Required work: Copy each line, word for word, from the one with "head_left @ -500" through the final line of the listing, but skip the pictures.

Stored data:
+++++
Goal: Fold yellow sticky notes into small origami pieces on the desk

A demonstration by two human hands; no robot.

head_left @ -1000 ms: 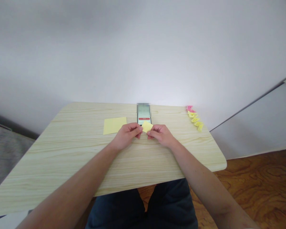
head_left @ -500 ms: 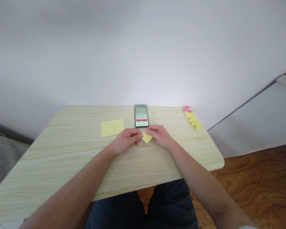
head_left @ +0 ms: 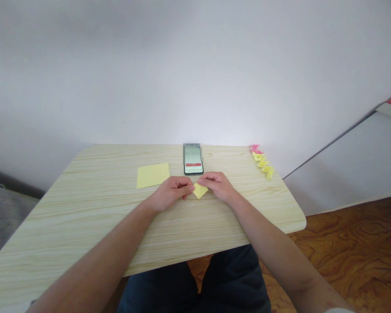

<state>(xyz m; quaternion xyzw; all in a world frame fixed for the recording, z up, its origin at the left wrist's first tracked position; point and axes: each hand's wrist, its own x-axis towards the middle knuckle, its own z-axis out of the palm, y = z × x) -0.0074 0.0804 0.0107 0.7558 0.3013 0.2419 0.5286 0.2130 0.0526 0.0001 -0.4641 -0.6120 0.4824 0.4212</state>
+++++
Solution for this task:
head_left @ -500 ms: 
head_left @ +0 ms: 

<state>(xyz m; quaternion xyzw; all in a world frame fixed for the recording, z up, its origin at the left wrist's first tracked position; point and axes: each hand's wrist, its own x-axis towards the middle knuckle, its own z-axis out of the palm, y = z × x) -0.0074 0.0804 0.0107 0.7558 0.3013 0.2419 0.5286 0.2130 0.0526 0.0001 -0.4641 -0.6120 0.4824 0.4212</state>

With this, the answer is done.